Women and revolution: Race, violence, and the family romance literature of the Southwest
Tinnemeyer, Andrea Jill
Aranda, Jose F., Jr.
Doctor of Philosophy
As a significant act of U.S. imperialism, the Mexican War doubled the territory, erected an international border between the two nations, and significantly complicated nineteenth- and early twentieth-century notions of race and gender relations. The Southwest territory, old Spanish borderlands, was the site of the first foreign war for the United States and it witnessed the most nationally-informing debates regarding the Indian question, the woman question, and how citizenship could be imagined and transformed in the age of Manifest Destiny. This dissertation interrogates the mimetic link between nation and the domestic through a reconfiguration of the republican family romance and its monomaniacal preoccupation with gatekeeping whiteness as the sole signifier of political privilege and power. I examine Manifest Destiny in the context of U.S./Mexico relations framed by the Mexican War (1846--8) and the Mexican Revolution (1910).
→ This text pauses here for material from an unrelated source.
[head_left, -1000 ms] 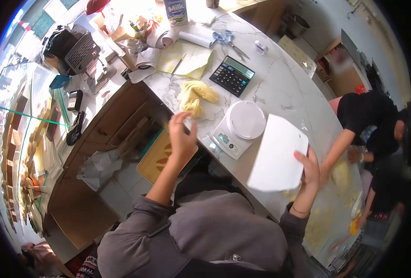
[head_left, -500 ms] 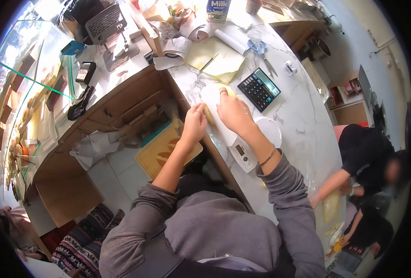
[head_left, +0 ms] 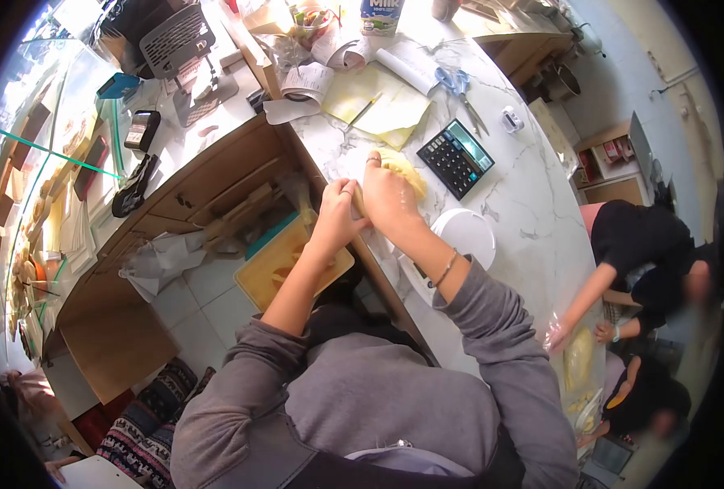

I look specifically at how Mexican and Anglo-American women in the Southwest forge relationships between and among familial, cultural, and national spheres. Chapter one examines the role of Enlightenment ideology and the captivity narrative in post-Mexican War interracial marriages. Chapter two probes the legal and racial consequences of Manifest Destiny expressed in interracial adoption plots. The third chapter investigates female travel narratives in the Southwest. Women soldiers and spies during the Mexican War, Civil War, and Mexican Revolution (1910) comprise the fourth chapter. The final chapter looks at women's fight for suffrage during the Mexican Revolution. Among the authors and historical figures featured in this study are recovered authors Maria Amparo Ruiz de Burton, Jovita Gonzalez, and Maria Cristina Mena. Also featured are the personal narratives of Eliza Allen, Loreta Janeta Velazquez and the newspaper articles of Jane McManus Storms (Cora Montgomery).